Я отправился в Мелен по делам, которые мне удалось закончить быстрее, чем я предполагал. До моего поезда оставалось еще два с лишним часа. Между тем, я знал, что в часовне Девиц Св. Фомы Вильнёвского, а еще точнее — в ее северной галерее, находилась работа Джентиле Беллини «Обрезание Господне».[11] Женский монастырь, в котором находилась эта часовня, не был закрытым, и туда пускали посетителей. Хозяйка ресторана, где я обедал, рассказала мне много страшных историй об истеричности и какой-то извращенной злобности монашек по отношению к сиротам, которых они воспитывали. Монастырь находился у городских ворот. Стояла удушливая жара, какая бывает перед грозой, и всё вокруг, казалось, уснуло. Решетка сада и дверь часовни были открыты настежь, и я вошел незамеченным. Лестница, ведущая на галереи, была тут же, справа от входа, и я немедленно поднялся наверх. Я нашел «Обрезание», которое разочаровало меня, так как выяснилось, что оно было подмалевано в 1890-х годах каким-то неотесанным мазилой. Сей даровитый муж подновил облачения персонажей, прошелся по архитектурным деталям, добавил плотные занавески на окна, в которые некогда были видны болотистые равнины Венеции. От огорчения хотелось плакать.
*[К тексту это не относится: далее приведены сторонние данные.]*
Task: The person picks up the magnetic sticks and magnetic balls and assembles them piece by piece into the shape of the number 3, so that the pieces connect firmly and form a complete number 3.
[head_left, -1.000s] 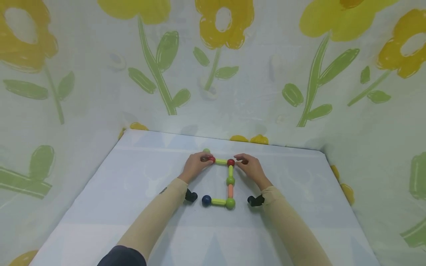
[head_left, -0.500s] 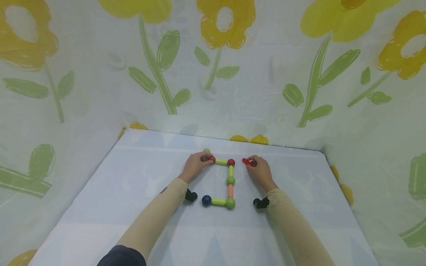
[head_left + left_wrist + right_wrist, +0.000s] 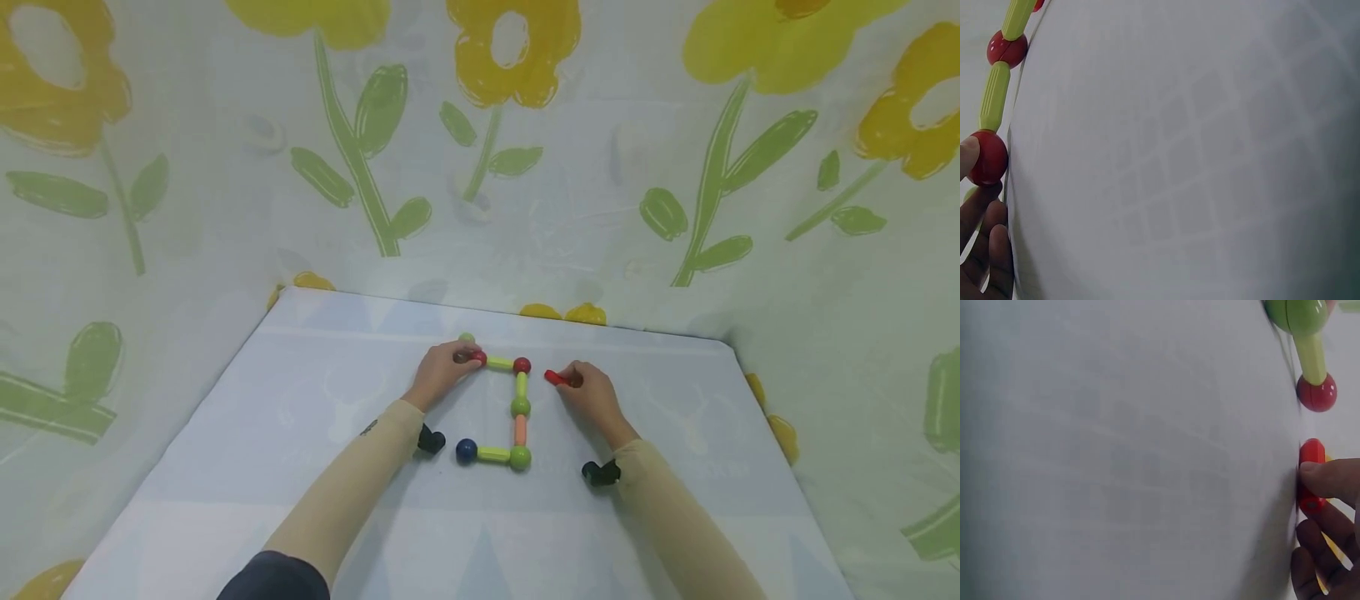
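Observation:
In the head view my left hand (image 3: 437,372) pinches a red ball (image 3: 992,161) between thumb and fingers. A yellow-green rod (image 3: 500,363) joins that ball to a second red ball (image 3: 522,365). From there a chain runs toward me: a yellow-green rod, a green ball (image 3: 521,407), a salmon rod (image 3: 521,431) and another green ball (image 3: 521,457). It turns left along a yellow-green rod to a dark blue ball (image 3: 467,452). My right hand (image 3: 595,396) pinches a short red rod (image 3: 1312,452), apart from the chain, right of the second red ball.
Partly behind my left hand sits a green ball (image 3: 467,337). Black wrist cameras stick out inward from both sleeves, the right one (image 3: 600,473) low over the white table (image 3: 660,542). Flower-printed cloth walls (image 3: 585,192) stand along the table's back and sides.
My right hand has drawn away from the second red ball, to the right and slightly toward me; the red rod now shows in its fingers. My left hand stays on its ball.

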`<action>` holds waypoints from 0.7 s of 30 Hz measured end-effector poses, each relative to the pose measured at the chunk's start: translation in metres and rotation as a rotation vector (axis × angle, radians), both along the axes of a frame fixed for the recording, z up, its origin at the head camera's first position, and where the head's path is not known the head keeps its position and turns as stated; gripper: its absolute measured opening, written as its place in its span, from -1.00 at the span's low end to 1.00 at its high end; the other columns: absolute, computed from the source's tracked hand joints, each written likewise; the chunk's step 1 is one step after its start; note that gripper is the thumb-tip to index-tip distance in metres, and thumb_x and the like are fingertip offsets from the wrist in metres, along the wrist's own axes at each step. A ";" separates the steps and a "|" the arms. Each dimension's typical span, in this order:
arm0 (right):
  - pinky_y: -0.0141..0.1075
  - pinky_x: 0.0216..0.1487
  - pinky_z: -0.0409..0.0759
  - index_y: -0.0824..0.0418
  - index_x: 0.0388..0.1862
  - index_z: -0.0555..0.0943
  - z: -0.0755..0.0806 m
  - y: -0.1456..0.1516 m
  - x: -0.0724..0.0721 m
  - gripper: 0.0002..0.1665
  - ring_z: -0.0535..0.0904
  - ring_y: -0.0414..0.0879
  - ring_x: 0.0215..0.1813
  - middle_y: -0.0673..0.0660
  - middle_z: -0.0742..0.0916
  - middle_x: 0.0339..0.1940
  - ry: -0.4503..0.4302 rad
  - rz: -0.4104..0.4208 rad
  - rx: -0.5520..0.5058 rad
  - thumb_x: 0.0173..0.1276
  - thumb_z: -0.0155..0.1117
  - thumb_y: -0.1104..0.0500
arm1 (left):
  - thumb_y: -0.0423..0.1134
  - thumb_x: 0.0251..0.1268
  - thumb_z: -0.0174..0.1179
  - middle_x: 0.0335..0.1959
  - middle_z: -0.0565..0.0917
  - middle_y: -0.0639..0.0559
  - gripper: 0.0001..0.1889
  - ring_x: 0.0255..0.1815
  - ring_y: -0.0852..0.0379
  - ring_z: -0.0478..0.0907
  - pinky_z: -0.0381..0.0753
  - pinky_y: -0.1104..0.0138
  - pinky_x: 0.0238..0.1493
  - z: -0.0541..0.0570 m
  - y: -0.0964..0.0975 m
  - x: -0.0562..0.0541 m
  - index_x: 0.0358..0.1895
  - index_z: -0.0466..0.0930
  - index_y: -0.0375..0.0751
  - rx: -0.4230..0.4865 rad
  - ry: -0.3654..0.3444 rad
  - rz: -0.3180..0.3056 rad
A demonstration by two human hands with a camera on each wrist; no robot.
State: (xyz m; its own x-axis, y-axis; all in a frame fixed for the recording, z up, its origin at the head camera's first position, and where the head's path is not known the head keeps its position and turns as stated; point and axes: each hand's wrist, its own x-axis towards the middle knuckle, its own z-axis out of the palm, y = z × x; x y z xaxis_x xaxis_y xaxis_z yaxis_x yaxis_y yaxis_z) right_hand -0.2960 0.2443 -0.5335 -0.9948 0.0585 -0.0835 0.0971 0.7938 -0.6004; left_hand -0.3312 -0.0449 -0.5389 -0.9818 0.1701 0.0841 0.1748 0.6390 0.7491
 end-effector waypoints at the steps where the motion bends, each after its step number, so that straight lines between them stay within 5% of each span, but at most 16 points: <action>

Перед тем, как спуститься, я облокотился на перила галереи, откуда можно было одним взглядом охватить всё пространство часовни. Центральный проход занимали носилки в виде катафалка, на котором покоилась монахиня — очевидно, сестры, которые должны были находиться при ней, оставили ее на время. Хотя и мертвая, эта монашенка с раздутым как бочка животом, с лицом, будто сошедшим с рисунков Домье,[12] внушала мне живое отвращение. Она была облачена в платье своего ордена, и сестры украсили ее голову венком из больших бумажных роз, что должно было означать ее девственность. Из всех мертвых, что мне приходилось видеть, эта монашка единственная не вызвала у меня ни сочувствия, ни нежности: злоба сочилась у нее изо всех пор. Я запечатлел ее образ с неприязнью, удивляясь лишь тому, как часто некрофил встречает смерть, пьяница — бутылку, игрок — карты. В то мгновение, когда я размышлял об этом, длинноносый человечек весьма благочестивого вида вошел в часовню и преклонил колена перед алтарем, осеняя себя крестным знамением с пригоршней святой воды. Затем он увидел носилки, и по нему словно пробежал электрический ток — это совпало с мощным ударом грома, и дождь хлынул с такой силой, что, казалось, готов был затопить часовню. Поколебавшись мгновение, человечек поспешил закрыть двери часовни и сакристии. Затем, чувствуя, что ливень надежно предохраняет его от неожиданного вторжения, он оглянулся по сторонам, чтобы убедиться, что он один, забыв, однако же, посмотреть вверх, на галереи. Ободренный, он кинулся на семидесятилетнюю христианскую девственницу и, громко ахая, ввел в нее свой член, тонкий, красный и шишковатый, как у помпейских сатиров. Затем он стал яростно трудиться над монашкой, которая издавала тонкий писк возбужденной мыши при каждом его движении, в то время как бумажный венок, сползший ей на нос, подскакивал в ритм со стуком, похожим на клацанье четок. Мужичок не был, очевидно, заядлым некрофилом — скорее, он был из тех, которые полагают, что начать никогда не поздно. И вправду, я думаю, его просто приперла нужда, которую при других обстоятельствах он утолил бы и с козой. Дергаясь, подпрыгивая, вопя так, словно ему отрезали уши, человечек завершил свой славный подвиг под курлыканье монашки и раскаты небесного грома. Потом со смущенным видом застегнулся, поправил веночек и одеяние невесты Христовой и стремительно улизнул.
Я подождал еще немного, пока утихнет гроза, и, в свою очередь, вышел наружу. Эта сцена в духе похабного фаблио[13] развеселила меня — я усмотрел в ней забавную аллегорию христианского мира, павшего под напором язычества. Что же касается святотатства, то я давно уже в него не верю.